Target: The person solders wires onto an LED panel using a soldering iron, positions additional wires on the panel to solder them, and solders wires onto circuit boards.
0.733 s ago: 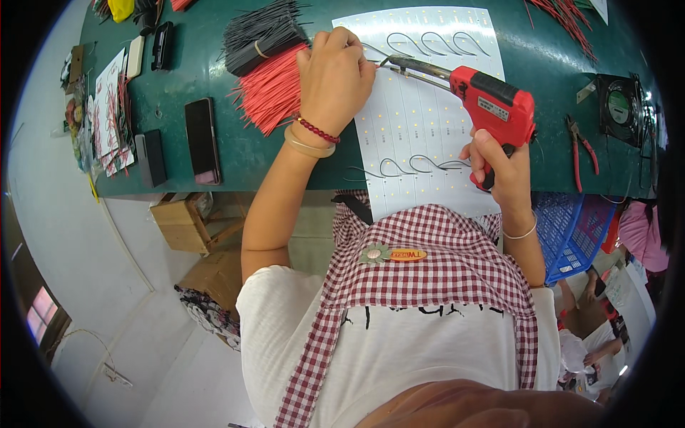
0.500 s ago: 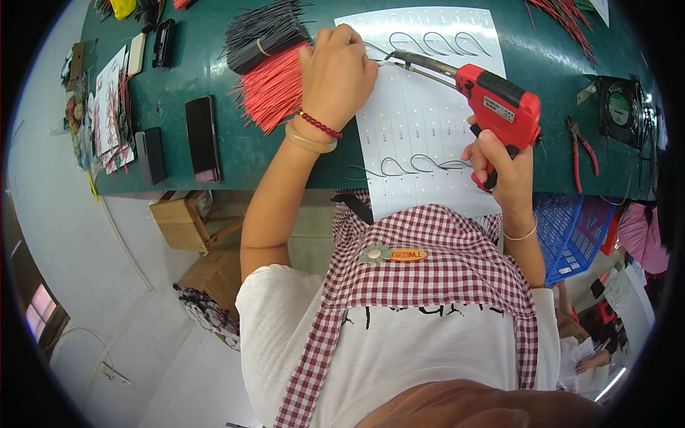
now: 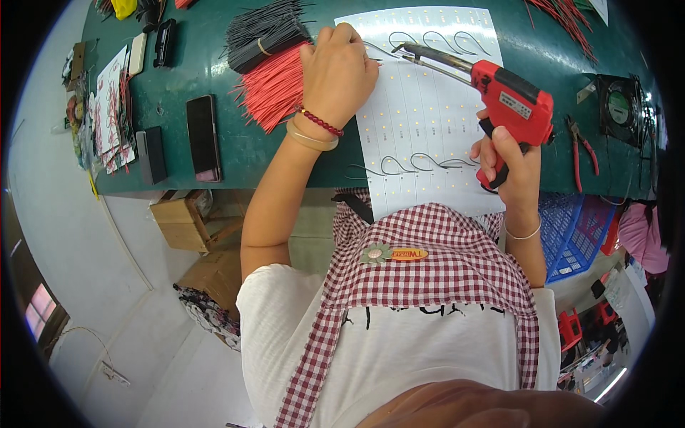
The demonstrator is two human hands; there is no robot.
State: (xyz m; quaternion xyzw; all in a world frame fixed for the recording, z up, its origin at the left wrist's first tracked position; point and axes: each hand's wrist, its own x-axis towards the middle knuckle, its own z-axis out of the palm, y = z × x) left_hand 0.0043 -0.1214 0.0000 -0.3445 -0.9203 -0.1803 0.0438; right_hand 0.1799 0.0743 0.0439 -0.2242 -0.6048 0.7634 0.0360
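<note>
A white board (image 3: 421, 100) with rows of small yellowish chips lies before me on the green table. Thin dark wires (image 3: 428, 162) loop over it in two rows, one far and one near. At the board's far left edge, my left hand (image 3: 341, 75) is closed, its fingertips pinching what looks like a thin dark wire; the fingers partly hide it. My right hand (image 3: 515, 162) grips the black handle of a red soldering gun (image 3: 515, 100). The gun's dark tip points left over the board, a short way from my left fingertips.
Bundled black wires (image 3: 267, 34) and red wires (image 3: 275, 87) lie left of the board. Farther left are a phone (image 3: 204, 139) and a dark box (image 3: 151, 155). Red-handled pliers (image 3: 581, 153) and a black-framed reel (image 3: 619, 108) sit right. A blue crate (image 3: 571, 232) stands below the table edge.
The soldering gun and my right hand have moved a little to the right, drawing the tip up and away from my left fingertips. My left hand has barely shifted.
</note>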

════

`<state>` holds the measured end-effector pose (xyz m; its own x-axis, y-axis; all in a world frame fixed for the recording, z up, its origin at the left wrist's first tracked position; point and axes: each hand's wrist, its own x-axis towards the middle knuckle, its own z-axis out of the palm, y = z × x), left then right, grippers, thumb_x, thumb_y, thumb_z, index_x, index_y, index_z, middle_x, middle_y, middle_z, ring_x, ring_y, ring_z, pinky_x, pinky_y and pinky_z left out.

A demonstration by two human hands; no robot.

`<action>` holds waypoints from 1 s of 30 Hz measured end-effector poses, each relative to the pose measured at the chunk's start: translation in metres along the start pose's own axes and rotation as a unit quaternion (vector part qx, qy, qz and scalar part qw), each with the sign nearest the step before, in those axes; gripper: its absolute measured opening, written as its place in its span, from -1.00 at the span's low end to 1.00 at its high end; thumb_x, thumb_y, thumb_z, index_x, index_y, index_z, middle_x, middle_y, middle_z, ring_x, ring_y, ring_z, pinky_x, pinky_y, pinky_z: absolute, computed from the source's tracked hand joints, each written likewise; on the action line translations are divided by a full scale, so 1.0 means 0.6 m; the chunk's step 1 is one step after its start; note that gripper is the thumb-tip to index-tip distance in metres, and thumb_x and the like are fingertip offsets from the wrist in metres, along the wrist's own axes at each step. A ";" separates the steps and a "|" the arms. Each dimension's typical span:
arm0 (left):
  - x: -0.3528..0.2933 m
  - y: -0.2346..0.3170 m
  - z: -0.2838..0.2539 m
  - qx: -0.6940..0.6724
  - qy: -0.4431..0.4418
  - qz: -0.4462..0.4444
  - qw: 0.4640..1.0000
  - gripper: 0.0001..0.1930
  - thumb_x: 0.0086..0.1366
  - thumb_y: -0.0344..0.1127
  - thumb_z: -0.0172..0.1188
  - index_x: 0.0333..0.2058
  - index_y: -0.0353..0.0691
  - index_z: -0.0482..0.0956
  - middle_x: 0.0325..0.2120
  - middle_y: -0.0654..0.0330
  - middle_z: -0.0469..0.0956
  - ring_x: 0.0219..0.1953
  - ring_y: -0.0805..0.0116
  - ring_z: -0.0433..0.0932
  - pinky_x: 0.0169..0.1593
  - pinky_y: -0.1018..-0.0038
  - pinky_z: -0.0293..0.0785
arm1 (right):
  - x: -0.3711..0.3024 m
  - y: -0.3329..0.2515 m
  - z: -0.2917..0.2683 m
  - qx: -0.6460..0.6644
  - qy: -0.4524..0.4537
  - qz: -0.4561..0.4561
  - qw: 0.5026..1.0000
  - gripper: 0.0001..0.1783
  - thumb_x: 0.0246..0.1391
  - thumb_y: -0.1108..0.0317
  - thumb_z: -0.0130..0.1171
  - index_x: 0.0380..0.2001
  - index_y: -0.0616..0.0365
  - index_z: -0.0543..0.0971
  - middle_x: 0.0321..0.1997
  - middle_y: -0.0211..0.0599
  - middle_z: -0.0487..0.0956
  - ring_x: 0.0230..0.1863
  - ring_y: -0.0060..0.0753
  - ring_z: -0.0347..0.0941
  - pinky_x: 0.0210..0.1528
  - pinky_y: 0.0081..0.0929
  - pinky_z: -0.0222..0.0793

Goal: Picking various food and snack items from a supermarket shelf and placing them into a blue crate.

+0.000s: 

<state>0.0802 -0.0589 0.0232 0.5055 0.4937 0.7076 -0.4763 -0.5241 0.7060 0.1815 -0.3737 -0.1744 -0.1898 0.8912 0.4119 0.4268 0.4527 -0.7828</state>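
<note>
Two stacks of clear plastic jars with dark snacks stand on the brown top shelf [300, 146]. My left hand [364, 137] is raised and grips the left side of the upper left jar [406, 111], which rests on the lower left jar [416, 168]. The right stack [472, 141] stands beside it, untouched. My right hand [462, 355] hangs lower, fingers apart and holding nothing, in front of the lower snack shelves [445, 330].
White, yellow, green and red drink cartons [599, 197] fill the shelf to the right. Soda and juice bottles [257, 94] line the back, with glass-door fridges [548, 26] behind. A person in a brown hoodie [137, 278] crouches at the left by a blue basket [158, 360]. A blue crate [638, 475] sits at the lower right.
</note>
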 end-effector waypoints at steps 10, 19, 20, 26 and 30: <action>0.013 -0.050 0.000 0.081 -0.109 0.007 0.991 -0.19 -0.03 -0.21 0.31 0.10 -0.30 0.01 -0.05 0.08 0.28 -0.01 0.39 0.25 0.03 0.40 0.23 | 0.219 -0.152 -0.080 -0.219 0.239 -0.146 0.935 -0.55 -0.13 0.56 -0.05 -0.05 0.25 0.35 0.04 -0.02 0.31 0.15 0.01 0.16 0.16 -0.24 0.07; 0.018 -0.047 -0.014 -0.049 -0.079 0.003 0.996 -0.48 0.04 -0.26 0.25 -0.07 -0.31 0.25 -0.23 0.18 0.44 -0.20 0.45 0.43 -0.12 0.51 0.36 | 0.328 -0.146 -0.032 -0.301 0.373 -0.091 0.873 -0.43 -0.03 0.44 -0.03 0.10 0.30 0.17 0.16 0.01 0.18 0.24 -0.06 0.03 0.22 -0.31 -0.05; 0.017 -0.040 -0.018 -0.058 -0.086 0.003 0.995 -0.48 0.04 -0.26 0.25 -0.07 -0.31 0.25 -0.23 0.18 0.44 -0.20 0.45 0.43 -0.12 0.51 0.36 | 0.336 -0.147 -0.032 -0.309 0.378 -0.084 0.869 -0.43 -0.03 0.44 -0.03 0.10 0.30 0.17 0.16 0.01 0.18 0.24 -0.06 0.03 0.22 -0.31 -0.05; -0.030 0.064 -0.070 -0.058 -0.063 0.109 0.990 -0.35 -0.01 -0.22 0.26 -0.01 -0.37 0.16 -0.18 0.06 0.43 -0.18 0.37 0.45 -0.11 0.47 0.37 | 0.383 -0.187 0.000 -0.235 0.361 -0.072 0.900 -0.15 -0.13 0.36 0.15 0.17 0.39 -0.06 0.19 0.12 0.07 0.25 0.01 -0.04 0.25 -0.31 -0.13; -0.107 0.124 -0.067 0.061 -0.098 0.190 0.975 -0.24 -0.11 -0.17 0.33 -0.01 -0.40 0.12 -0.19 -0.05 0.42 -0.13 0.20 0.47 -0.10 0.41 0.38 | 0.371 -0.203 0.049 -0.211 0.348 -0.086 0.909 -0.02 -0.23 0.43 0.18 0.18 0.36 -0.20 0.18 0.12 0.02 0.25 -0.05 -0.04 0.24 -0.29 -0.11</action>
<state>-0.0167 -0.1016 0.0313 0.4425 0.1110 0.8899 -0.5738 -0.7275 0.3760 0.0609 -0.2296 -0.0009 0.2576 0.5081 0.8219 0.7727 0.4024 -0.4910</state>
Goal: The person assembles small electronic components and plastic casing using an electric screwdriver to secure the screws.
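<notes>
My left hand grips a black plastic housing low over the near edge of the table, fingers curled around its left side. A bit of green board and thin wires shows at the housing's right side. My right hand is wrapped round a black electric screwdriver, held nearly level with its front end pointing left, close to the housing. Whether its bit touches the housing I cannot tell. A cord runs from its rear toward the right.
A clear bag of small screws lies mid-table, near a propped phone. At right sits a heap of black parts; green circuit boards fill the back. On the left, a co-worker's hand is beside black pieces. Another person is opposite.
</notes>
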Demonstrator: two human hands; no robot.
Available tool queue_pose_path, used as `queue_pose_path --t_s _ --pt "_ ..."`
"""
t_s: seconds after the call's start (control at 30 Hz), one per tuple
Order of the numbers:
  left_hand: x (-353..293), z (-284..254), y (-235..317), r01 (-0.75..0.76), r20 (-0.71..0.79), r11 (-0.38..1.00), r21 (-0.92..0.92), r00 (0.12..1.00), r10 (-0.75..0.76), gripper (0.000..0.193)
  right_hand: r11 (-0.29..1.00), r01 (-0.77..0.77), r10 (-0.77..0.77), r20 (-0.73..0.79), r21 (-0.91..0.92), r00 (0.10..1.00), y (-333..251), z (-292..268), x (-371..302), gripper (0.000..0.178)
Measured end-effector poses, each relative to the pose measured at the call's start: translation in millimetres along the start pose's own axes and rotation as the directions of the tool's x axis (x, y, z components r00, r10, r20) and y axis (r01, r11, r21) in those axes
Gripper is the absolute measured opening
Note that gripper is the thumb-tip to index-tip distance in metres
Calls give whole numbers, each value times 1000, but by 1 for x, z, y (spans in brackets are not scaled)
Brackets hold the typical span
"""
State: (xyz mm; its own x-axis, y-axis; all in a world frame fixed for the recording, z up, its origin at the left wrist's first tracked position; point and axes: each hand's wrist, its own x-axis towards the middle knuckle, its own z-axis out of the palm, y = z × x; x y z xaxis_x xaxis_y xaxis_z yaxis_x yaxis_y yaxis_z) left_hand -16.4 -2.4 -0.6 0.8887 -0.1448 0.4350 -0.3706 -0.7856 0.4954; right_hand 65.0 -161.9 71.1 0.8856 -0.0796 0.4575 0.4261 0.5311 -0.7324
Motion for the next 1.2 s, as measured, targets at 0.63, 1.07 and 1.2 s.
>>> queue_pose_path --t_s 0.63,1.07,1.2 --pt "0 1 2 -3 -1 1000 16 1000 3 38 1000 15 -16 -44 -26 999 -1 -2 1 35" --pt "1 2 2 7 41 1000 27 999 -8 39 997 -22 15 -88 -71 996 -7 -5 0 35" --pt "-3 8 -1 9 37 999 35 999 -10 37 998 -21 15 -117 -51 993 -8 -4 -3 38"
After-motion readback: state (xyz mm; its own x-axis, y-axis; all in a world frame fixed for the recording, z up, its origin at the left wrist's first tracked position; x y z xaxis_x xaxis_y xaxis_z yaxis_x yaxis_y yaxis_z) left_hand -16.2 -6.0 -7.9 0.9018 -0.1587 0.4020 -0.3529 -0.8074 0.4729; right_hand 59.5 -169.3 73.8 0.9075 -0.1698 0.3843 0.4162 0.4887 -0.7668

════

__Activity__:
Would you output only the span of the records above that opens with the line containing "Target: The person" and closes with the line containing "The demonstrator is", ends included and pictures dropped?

__Completed task__:
Target: The person solders wires onto an LED panel using a soldering iron, positions additional wires on the panel to solder them, and solders wires onto circuit boards.
0.733 s ago: 
0.500 s ago: 
now: 
The demonstrator is two human hands; there is no robot.

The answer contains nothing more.